> **Data extract**
╭──

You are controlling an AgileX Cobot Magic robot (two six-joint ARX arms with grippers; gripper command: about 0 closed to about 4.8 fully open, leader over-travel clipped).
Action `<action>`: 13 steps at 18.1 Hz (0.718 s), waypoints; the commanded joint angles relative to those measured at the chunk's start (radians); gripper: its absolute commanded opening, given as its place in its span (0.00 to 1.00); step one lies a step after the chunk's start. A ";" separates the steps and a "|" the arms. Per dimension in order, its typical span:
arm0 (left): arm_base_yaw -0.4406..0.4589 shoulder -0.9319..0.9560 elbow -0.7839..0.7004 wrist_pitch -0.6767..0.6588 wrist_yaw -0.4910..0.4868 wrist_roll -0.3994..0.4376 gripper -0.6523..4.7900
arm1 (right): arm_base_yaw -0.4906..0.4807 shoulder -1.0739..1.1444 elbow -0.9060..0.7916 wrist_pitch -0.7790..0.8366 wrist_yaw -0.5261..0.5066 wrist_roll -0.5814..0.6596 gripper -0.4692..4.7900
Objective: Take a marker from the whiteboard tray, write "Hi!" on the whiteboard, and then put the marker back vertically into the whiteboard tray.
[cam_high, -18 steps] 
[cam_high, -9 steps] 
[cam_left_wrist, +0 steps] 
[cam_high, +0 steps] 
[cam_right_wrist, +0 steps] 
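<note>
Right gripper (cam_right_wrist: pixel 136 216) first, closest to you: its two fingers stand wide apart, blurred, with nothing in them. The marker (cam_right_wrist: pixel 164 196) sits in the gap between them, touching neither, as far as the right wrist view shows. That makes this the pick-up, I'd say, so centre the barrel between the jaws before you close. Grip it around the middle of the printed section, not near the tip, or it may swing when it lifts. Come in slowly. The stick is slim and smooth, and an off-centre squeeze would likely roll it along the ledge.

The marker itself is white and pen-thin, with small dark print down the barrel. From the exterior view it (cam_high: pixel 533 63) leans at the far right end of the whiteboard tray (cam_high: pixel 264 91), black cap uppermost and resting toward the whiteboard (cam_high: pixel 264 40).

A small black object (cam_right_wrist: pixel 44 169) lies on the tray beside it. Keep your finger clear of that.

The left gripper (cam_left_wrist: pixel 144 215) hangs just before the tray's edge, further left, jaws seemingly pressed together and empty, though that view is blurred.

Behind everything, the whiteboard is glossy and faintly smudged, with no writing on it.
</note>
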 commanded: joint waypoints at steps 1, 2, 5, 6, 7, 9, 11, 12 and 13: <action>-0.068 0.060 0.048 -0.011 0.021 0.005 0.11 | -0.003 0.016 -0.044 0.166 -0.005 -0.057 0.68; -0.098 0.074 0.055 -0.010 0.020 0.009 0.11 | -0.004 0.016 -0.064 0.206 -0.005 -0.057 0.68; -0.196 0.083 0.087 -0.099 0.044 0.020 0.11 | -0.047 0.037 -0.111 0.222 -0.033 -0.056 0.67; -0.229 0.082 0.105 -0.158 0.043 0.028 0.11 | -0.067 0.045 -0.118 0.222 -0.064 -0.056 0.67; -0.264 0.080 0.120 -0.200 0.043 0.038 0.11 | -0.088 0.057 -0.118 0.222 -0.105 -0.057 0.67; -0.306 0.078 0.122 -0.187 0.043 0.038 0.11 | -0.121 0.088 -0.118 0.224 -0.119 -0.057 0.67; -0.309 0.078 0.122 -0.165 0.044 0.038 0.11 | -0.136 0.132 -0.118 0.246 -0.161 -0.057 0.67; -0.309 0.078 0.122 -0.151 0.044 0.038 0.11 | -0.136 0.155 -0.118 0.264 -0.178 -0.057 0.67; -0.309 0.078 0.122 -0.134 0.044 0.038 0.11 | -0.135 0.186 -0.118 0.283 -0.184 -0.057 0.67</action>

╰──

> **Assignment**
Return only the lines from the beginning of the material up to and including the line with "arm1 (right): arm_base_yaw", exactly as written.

> **Task response**
You are controlling an AgileX Cobot Magic robot (two six-joint ARX arms with grippers; gripper command: about 0 closed to about 4.8 fully open, leader over-travel clipped).
Action `<action>`: 13 steps at 18.1 Hz (0.718 s), waypoints; the commanded joint angles relative to those measured at the chunk's start (radians); gripper: its absolute commanded opening, given as its place in its span (0.00 to 1.00); step one lies a step after the chunk's start. A ";" separates the steps and a "|" the arms. Per dimension in order, its typical span:
arm0 (left): arm_base_yaw -0.4406..0.4589 shoulder -0.9319..0.9560 elbow -0.7839..0.7004 wrist_pitch -0.6767..0.6588 wrist_yaw -0.4910..0.4868 wrist_roll -0.3994..0.4376 gripper -0.6523..4.7900
arm1 (right): arm_base_yaw -0.4906..0.4807 shoulder -1.0739..1.1444 elbow -0.9060..0.7916 wrist_pitch -0.7790..0.8366 wrist_yaw -0.5261..0.5066 wrist_roll -0.5814..0.6596 gripper -0.4692..4.7900

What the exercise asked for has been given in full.